(Records for this exercise)

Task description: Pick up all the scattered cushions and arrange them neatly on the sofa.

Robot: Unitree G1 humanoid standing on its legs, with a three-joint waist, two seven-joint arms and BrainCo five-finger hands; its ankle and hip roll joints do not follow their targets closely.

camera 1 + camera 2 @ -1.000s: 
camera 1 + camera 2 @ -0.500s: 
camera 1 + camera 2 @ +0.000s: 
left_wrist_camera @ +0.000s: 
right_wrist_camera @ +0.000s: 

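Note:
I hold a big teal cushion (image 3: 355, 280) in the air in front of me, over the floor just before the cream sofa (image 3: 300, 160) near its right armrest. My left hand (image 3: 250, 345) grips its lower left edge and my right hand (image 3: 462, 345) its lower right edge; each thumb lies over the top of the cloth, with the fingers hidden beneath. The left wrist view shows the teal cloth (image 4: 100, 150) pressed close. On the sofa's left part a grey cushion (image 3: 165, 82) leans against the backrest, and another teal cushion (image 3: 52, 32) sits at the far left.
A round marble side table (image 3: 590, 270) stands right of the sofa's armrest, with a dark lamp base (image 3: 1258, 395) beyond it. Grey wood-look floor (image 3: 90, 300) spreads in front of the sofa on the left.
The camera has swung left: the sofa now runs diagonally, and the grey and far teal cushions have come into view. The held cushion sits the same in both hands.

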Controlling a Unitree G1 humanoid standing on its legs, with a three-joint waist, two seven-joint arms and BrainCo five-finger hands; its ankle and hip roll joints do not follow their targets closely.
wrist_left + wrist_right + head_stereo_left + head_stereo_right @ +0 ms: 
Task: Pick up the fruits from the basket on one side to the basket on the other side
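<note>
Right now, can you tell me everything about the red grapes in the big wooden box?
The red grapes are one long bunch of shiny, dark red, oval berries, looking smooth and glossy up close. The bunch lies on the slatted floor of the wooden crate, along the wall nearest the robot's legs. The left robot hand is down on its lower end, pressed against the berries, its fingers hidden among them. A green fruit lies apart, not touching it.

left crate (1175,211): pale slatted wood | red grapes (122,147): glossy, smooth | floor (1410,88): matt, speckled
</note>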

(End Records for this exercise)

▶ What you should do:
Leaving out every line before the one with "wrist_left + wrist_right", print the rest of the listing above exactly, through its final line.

▶ Solution:
wrist_left + wrist_right + head_stereo_left + head_stereo_right @ +0 ms: 
Task: Pick up the fruits from the basket on one side to the basket on the other side
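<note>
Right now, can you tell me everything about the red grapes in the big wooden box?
The red grapes are one long bunch of shiny, dark red, oval berries, looking smooth and glossy up close. The bunch lies on the slatted floor of the wooden crate, along the wall nearest the robot's legs. The left robot hand is down on its lower end, pressed against the berries, its fingers hidden among them. A green fruit lies apart, not touching it.

left crate (1175,211): pale slatted wood | red grapes (122,147): glossy, smooth | floor (1410,88): matt, speckled
</note>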

With that, the answer is done.